Concerts

Fastes vénitiens

Lors de leur concert d’abonnement du 16 mars dernier, Les Arts Renaissants invitaient le prestigieux ensemble vocal « Cantus Cölln » et le groupe instrumental « Concerto Palatino ». Dans la belle église Saint-Jérôme, à l’acoustique parfaite pour ce large effectif, le luthiste Konrad Junghänel dirigeait un programme consacré à la plus prodigieuse production de musique sacrée que le dix-septième siècle ait dédiée à la cathédrale Saint-Marc de Venise.

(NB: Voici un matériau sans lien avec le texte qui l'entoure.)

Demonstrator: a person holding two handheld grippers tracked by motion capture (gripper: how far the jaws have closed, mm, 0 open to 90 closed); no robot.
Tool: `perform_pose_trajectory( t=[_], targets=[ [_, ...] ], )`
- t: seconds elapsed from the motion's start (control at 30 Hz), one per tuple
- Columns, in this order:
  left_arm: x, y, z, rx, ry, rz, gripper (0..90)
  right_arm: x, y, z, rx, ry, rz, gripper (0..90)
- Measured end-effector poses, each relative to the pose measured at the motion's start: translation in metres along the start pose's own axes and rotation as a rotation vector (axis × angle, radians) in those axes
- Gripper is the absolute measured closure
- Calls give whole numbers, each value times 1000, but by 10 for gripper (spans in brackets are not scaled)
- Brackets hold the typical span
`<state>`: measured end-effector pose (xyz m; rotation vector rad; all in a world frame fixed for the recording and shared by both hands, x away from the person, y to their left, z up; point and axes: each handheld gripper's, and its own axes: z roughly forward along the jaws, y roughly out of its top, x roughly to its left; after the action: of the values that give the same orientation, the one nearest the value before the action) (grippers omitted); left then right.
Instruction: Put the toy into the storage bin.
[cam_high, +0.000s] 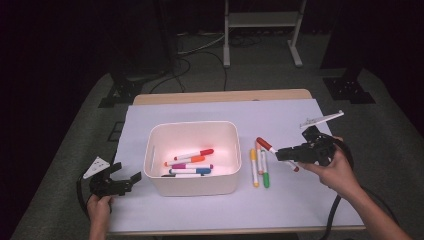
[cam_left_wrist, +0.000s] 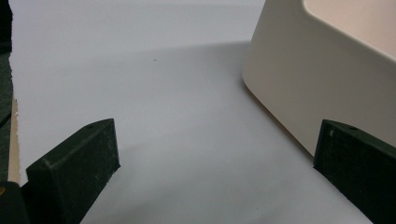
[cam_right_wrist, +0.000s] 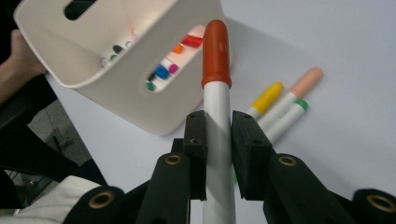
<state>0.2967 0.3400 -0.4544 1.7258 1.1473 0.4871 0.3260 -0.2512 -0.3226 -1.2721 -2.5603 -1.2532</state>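
Observation:
A white bin (cam_high: 192, 186) (cam_right_wrist: 140, 105) stands mid-table with several markers (cam_high: 190, 162) inside. My right gripper (cam_high: 281, 153) (cam_right_wrist: 218, 126) is shut on a marker with a red-orange cap (cam_high: 265, 144) (cam_right_wrist: 216, 51), held above the table to the right of the bin, cap pointing toward it. Three markers lie on the sheet below: a yellow one (cam_high: 254, 168) (cam_right_wrist: 267, 98), a peach-capped one (cam_right_wrist: 306, 82) and a green one (cam_high: 265, 175) (cam_right_wrist: 299, 106). My left gripper (cam_high: 125, 181) (cam_left_wrist: 210, 154) rests open by the bin's left front corner (cam_left_wrist: 299, 84), nothing between its fingers.
A pale sheet (cam_high: 280, 115) covers the wooden table (cam_high: 220, 95). A table frame (cam_high: 262, 20) and cables (cam_high: 200, 50) lie on the dark floor beyond. The left-hand edge of the sheet (cam_left_wrist: 14, 107) runs close to my left gripper.

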Motion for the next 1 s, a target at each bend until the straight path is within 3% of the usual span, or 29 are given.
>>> perform_pose_trajectory(
  t=[0.5,1.0],
  targets=[
    [0,0,0,2,-1,-1,0,47,44,0,14,73,-124,761],
    [0,0,0,-1,-4,-2,0,85,79,28,75,137,-227,761]
  ],
)
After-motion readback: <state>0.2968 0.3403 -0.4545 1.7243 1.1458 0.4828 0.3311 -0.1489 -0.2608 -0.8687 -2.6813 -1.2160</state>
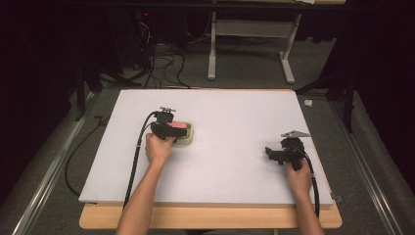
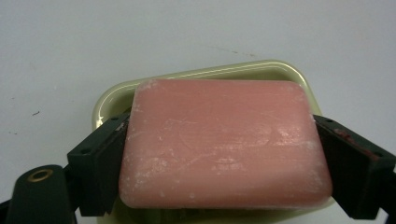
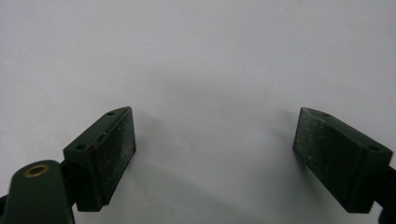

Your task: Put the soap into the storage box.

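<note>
My left gripper point(image 2: 219, 154) clamps the pink soap point(image 2: 222, 144) over its dish point(image 2: 261, 70), right gripper point(image 3: 215, 154) wide open, empty; slick soap may squirt free.

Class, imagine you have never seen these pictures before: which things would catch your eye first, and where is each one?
First comes the pink soap bar, clamped between the left gripper's fingers over a pale yellow soap dish, left of centre on the white table. Next is the right gripper, held over bare table near the right edge, its fingers spread wide with nothing between them.
</note>
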The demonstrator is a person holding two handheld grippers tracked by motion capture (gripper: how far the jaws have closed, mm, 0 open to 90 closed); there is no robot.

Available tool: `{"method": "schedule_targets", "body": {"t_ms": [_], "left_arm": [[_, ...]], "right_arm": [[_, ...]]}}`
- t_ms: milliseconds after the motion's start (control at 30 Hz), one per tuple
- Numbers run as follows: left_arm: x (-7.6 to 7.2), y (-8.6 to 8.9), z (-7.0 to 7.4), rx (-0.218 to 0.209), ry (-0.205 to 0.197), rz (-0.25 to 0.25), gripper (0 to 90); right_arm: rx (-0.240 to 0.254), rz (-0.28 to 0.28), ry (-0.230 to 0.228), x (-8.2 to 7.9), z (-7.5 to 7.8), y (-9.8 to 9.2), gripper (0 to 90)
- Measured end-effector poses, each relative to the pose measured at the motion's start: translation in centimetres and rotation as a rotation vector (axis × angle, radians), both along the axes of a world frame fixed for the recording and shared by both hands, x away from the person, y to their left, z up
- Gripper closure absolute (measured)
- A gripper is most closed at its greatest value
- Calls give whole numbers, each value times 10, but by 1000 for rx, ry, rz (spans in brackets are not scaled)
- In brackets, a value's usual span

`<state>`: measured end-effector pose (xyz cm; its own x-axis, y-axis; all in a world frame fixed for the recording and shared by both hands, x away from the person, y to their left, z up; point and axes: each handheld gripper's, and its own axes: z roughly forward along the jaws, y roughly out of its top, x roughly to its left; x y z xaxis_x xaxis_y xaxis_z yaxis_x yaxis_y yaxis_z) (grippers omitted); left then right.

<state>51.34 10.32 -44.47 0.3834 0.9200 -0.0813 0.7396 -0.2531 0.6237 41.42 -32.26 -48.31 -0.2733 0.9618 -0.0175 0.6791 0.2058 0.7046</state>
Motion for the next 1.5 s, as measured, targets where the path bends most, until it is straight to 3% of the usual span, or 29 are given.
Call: {"method": "schedule_targets", "body": {"t_ms": [467, 700, 1000, 1233, 1500], "left_arm": [[1, -4, -3, -10, 3, -2, 139], [1, -6, -4, 3, 4, -1, 139], [4, -7, -5, 31, 36, 11, 135], [3, -3, 2, -11, 8, 10, 77], [-1, 0, 7, -6, -10, -9, 58]], "right_arm": [[2, -1, 1, 0, 0, 0, 136], [2, -1, 0, 0, 0, 0, 136], [2, -1, 1, 0, 0, 0, 136], [2, -1, 0, 0, 0, 0, 136], [2, -1, 1, 0, 0, 0, 136]]}}
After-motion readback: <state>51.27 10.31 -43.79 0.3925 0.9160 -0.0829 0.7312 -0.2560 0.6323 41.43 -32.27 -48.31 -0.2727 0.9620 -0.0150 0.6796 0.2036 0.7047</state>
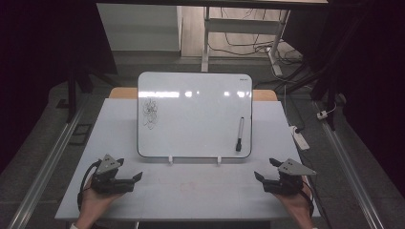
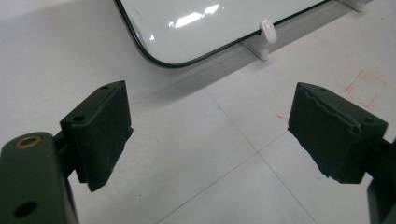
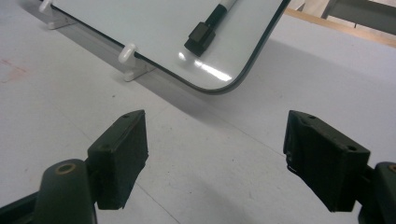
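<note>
A whiteboard [image 1: 196, 114] leans on two small white stands [image 1: 170, 159] in the middle of the table. A flower is drawn in black [image 1: 150, 112] at its left side. A marker with a black cap [image 1: 239, 134] clings to its right side, cap end down, and its cap [image 3: 201, 36] shows in the right gripper view. My left gripper [image 1: 129, 170] rests near the table's front left, jaws wide apart with nothing between them [image 2: 210, 130]. My right gripper [image 1: 265, 169] sits at the front right, open and empty too [image 3: 217, 149]. Both point toward the board's lower corners.
The white table [image 1: 191, 191] has faint red marks [image 2: 366, 88] near its front middle. Metal rails [image 1: 43, 171] run along the floor on both sides. A power strip [image 1: 301, 138] and cables lie on the floor at the right, with a desk frame [image 1: 239, 28] behind.
</note>
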`<state>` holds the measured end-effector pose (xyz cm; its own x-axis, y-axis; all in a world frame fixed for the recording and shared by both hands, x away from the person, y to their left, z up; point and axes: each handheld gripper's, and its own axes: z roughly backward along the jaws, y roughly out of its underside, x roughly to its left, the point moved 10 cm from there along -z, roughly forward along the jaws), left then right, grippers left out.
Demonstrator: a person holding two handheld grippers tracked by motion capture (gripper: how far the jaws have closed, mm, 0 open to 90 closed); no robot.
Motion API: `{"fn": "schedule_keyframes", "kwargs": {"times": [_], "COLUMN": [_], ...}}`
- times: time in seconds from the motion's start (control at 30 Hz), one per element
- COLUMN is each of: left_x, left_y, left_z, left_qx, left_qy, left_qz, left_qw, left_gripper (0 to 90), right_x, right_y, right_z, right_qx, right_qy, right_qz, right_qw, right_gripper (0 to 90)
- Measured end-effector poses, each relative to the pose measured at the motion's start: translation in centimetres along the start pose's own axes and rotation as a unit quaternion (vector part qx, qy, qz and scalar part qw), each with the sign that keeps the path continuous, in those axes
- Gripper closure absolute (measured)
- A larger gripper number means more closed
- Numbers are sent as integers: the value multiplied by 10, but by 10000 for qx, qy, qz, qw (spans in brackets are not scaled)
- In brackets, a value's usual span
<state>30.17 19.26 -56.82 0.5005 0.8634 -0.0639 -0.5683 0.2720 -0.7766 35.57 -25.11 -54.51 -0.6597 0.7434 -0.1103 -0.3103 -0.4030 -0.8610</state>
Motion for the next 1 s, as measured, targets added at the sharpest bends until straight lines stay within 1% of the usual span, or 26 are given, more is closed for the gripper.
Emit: {"fn": "schedule_keyframes", "kwargs": {"times": [0.27, 0.43, 0.6, 0.73, 0.83, 1.0], "left_x": [-2, -2, -3, -5, -5, -5], "left_y": [1, 1, 2, 0, 1, 1], "left_z": [-3, -3, -4, -3, -3, -3], "left_qx": [65, 69, 99, 75, 78, 79], "left_qy": [26, 23, 37, 50, 64, 84], "left_qz": [-30, -42, -49, -85, -95, -118], "left_qw": [10000, 10000, 9999, 9999, 9999, 9999], "left_gripper": [142, 143, 144, 145, 146, 148], "right_x": [-1, 0, 0, 0, 0, 0], "right_y": [1, 0, 0, -1, -8, -13], "right_z": [-1, -2, -3, -3, -3, -4], "right_qx": [-31, 4, 18, 56, 60, 103], "right_qy": [85, 87, 85, 78, 157, 265], "right_qz": [-39, -6, -25, -85, -112, -168], "right_qw": [10000, 10000, 10000, 9999, 9998, 9995], "right_gripper": [218, 220, 226, 241, 247, 255]}}
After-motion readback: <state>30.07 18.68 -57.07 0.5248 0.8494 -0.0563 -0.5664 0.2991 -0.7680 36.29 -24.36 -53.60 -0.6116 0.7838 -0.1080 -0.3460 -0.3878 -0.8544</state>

Puisant dans le vaste recueil des quelques trente-sept pièces vocales et instrumentales de la « Selva morale e spirituale », publiée en 1647 par Claudio Monteverdi, Konrad Junghänel choisit ainsi une douzaine de numéros parmi les plus inspirés, pour recomposer une sorte de suite en forme de Vêpres. A l’image des célèbres « Vêpres de la Vierge » du même Monteverdi, cette « Vesper in San Marco », ainsi qu’elle est intitulée, déroule ainsi de sublimes fastes musicaux.

L’ensemble vocal « Cantus Cölln » et le « Concerto Palatino » sous la direction de Konrad Junghänel lors du concert toulousain du 16 mars 2011 – Photo Classictoulouse

L’ensemble vocal, constitué de huit chanteurs idéalement rompus à l’exercice, est ici associé aux six musiciens de cuivres anciens du « Concert Palatino » (deux cornetti et quatre trombones), à deux violons, un violone, un orgue positif, auxquels se joint par instants le luth de Konrad Junghänel lui-même. Virtuosité, précisions, couleurs, caractérisent ce subtil mélange dont l’équilibre reste parfait aussi bien sur le strict plan sonore que sur celui du style et de l’expression.

Un vaste portique ouvre la soirée sur le somptueux « Gloria a sete voci » dans lequel les interprètes ménagent de touchants contrastes comme celui qui introduit un « In Terra Pax » d’une infinie tendresse. La ferveur contagieuse de cette éblouissante entrée en matière se propage ainsi dans chacune des pièces de ces Vêpres.

L’exécution du « Dixit Dominus II » par l’effectif au complet aère la polyphonie complexe de cette pièce qui requiert et obtient une vocalisation parfaite de ses chanteurs. Saisissant contraste avec le « Salve Regina, a 2 voci » qui suit, tout imprégné de l’intime recueillement des deux voix de soprano dont les soupirs de douleur donnent les larmes aux yeux. Le deuxième « Salve Regina », à trois voix celui-là, suscite la même émotion, celle d’une prière désolée. De multiples dialogues ou échanges entre chœurs de voix ou chœur de voix et d’instruments structurent quelques unes des pièces les plus virtuoses de la suite. C’est le cas du « Deus tuorum militum secondo » dans lequel les voix masculines rivalisent avec la volubilité des cuivres, ou du « Laudate Dominum II » qui alterne voix solistes et tutti. La joie explosive du « Beatus vir Primo » bénéficie des prodigieuses guirlandes déployées par les cuivres et les violons en écho aux voix. Et puis comment ne pas évoquer la performance stylistique, virtuose et expressive du ténor solo Hans Jörg Mammel dans le « Salve Regina, Audi caelum », fervente prière en écho ? Un grand moment d’émotion. Le « Magnificat Primo » qui conclut la soirée rassemble toutes les forces musicales en un hymne solennel et vibrant. L’enthousiasme du public est tel que cette conclusion reste provisoire. Une nouvelle exécution d’un « Beatus vir » débordant d’énergie complète l’hommage à Monteverdi de l’un des plus beaux concerts de cette série.